Leicester musim ini bak cerita dongeng yang mustahil terjadi di dunia nyata. Tepat di bulan April 2015, Leicester masih ada di dasar klasemen Premier League dan terancam degradasi.

Namun, berkat serangkaian hasil apik di sisa musim lalu mereka pun selamat. Di tangan Claudio Ranieri musim ini, Leicester pun malah bakal mencatat sebuah sejarah ketika mereka tinggal selangkah lagi menuju titel juara Premier League.

Jika pun nantinya Leicester gagal juara, setidaknya mereka sudah mencatatkan pencapaian terbaik musim ini yakni finis empat besar dan lolos ke Liga Champions musim depan.

Bagi Leicester, Liga Champions musim depan bakal jadi yang pertama untuk mereka setelah di awal 2000-an sempat tampil di Piala UEFA. Klub yang bukan nama besar di Inggris itu akan bertemu raksasa-raksasa Eropa, sesuatu yang sebelumnya (mungkin) cuma ada di angan-angan para pemainnya.

“Tentu saja Liga Champions itu fantastis. Bisakan Anda membayangkan jika Bayern Munich, Barcelona, Real Madrid, dan tim-tim lain datang ke sini (King Power Stadium) musim depan?,” ujar Ranieri seperti dikutip Soccerway.

“Itu sungguh luar biasa bagi fans kami dan semua orang. Pengalaman yang bagus. Tapi untuk saat ini kami fokus ke Sunderland dan tidak ada yang lain,” sambungnya.

“Kami harus sangat memahami bahwa musim ini adalah musim yang aneh. Musim depan Anda harus mengulanginya lagi dari nol.”

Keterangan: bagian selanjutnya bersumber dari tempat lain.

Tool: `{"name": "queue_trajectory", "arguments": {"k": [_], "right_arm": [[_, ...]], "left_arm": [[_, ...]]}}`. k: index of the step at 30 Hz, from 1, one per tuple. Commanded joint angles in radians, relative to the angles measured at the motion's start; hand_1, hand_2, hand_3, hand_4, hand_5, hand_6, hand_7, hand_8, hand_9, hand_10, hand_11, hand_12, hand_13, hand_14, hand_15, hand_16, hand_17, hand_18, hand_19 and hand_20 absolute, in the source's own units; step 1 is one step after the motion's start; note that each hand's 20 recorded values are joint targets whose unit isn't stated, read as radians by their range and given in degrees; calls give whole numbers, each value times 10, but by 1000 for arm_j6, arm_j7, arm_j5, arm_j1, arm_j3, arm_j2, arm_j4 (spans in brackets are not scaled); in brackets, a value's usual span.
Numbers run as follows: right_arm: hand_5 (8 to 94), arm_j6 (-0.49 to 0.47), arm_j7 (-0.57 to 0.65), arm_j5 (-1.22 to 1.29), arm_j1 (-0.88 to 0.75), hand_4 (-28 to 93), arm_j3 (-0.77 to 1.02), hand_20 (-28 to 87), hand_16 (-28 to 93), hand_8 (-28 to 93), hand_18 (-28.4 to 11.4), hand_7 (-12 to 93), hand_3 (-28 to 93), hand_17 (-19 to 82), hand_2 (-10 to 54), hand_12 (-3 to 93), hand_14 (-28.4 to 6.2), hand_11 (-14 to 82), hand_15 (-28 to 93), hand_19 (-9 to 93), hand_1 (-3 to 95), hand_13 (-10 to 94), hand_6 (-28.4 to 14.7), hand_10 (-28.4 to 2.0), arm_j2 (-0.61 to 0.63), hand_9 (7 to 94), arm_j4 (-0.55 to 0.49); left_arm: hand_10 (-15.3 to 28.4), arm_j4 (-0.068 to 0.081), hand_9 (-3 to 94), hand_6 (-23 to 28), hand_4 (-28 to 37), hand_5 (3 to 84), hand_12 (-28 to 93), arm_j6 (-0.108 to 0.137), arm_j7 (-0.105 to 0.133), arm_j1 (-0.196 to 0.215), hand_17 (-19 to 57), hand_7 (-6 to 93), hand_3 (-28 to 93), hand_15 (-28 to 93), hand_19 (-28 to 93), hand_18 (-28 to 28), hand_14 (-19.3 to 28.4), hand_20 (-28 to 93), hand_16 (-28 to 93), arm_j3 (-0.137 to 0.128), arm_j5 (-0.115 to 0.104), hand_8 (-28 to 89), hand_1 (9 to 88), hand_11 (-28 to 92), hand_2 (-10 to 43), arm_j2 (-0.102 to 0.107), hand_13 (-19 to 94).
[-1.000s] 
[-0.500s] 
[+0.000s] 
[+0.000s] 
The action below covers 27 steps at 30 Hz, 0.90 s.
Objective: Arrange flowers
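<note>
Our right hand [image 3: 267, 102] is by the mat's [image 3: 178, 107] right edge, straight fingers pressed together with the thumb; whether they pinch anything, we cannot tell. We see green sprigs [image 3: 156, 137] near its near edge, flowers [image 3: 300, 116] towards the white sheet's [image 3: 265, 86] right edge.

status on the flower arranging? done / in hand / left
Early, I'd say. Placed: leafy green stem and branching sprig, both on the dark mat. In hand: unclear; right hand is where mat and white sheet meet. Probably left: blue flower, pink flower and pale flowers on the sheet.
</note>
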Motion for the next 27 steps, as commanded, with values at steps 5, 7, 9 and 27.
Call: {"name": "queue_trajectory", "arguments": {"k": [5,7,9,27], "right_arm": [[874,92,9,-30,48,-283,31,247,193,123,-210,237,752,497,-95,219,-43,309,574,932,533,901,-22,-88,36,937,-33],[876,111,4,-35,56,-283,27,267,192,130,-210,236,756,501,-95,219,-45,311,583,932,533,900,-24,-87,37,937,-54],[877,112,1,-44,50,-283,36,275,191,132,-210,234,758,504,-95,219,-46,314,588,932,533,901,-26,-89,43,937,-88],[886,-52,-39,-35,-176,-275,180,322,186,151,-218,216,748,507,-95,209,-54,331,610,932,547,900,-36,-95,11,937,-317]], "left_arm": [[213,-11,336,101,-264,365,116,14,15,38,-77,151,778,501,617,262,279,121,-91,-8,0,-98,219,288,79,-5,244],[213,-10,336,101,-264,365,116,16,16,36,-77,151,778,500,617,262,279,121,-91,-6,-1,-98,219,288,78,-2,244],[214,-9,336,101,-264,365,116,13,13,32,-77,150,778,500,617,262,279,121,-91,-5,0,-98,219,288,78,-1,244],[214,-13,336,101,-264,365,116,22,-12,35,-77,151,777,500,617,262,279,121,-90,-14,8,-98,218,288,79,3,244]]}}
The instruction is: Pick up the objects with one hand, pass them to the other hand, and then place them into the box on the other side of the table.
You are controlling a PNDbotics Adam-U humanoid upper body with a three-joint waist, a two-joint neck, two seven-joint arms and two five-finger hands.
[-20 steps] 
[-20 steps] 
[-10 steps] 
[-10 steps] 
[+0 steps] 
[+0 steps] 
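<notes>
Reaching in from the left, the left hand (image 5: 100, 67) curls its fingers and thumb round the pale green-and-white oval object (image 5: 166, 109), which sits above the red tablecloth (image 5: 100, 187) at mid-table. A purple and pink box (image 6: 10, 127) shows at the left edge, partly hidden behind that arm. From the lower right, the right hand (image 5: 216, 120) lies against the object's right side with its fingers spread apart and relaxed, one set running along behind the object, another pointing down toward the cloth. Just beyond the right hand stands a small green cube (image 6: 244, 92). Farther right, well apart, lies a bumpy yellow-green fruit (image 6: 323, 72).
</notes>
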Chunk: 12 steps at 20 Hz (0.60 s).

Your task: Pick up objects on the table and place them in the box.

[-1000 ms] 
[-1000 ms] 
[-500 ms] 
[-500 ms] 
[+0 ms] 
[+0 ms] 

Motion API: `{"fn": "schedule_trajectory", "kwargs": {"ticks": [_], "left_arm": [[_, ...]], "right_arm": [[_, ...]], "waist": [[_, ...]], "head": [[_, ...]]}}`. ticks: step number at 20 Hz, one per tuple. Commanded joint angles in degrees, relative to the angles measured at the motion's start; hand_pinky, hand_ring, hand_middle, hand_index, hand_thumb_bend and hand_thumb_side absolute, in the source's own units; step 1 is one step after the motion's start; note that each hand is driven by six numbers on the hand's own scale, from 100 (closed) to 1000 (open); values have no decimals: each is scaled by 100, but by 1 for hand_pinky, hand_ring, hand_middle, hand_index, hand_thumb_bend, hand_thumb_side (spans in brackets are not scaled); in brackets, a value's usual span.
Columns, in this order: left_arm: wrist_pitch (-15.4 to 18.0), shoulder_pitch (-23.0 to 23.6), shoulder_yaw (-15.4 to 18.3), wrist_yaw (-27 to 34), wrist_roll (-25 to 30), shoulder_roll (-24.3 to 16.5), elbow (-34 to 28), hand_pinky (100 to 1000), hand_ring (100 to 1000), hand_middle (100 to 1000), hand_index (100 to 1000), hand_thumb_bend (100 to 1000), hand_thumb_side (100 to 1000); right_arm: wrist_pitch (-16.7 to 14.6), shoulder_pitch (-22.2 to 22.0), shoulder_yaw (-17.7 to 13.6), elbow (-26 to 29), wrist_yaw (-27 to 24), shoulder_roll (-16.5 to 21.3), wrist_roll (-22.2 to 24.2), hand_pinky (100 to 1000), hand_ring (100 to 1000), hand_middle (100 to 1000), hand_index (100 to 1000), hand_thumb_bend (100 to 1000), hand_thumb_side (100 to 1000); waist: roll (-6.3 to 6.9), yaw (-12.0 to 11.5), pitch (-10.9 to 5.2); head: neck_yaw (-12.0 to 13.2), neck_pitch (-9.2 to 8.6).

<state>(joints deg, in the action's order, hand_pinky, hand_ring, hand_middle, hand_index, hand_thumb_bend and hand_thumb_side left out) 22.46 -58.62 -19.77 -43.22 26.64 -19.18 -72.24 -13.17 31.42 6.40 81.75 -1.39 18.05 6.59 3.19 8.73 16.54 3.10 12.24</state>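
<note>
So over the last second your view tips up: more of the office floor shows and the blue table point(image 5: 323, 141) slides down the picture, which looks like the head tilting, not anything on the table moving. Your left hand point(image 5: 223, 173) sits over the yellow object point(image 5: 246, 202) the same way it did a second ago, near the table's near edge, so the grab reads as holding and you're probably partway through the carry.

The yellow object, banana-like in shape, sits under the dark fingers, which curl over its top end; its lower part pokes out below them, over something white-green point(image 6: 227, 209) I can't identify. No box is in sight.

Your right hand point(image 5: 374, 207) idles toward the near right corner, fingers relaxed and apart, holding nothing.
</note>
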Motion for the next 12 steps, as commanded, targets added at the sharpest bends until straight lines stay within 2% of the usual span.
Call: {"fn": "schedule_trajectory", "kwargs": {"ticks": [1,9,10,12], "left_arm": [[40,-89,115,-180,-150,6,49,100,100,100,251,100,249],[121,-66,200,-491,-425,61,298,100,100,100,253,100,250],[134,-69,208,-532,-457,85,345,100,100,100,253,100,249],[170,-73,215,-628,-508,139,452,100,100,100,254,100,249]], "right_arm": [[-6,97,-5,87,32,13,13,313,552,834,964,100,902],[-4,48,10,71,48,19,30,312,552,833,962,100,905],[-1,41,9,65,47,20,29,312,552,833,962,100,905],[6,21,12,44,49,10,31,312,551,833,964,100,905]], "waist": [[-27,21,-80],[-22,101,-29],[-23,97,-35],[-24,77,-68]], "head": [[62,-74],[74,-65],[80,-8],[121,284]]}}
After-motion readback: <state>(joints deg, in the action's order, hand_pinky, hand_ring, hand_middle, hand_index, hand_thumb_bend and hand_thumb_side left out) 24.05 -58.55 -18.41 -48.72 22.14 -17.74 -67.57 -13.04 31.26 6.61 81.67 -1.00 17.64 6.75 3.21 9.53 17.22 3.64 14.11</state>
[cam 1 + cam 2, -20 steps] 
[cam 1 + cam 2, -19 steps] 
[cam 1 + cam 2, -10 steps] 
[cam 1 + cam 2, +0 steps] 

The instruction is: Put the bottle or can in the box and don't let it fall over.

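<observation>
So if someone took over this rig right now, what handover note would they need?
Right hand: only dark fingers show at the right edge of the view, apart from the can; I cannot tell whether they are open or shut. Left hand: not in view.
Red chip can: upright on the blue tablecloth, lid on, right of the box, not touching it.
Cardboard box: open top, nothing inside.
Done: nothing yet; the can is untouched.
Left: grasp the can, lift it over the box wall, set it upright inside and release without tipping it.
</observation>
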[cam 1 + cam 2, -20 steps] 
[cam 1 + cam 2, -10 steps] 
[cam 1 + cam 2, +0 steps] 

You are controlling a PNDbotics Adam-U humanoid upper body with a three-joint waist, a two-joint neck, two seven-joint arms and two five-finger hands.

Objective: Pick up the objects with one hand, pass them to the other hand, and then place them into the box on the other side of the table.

“Musim depan kami harus bekerja lebih keras karena apa yang terjadi musim ini tidak selalu bisa terjadi.”

“Kami menjadi inspirasi bagi tim-tim kecil lainnya. Kini kami sudah membuka hati untuk semuanya, tim kecil dan para pemain biasa-biasa saja.”

“Berapa banyak pemain kami yang bermain di kompetisi non-liga atau liga kecil beberapa musim lalu?.”

“Dan itu bagus untuk sepakbola, publikasi yang bagus untuk semua orang. Ini fantastis,” tutupnya.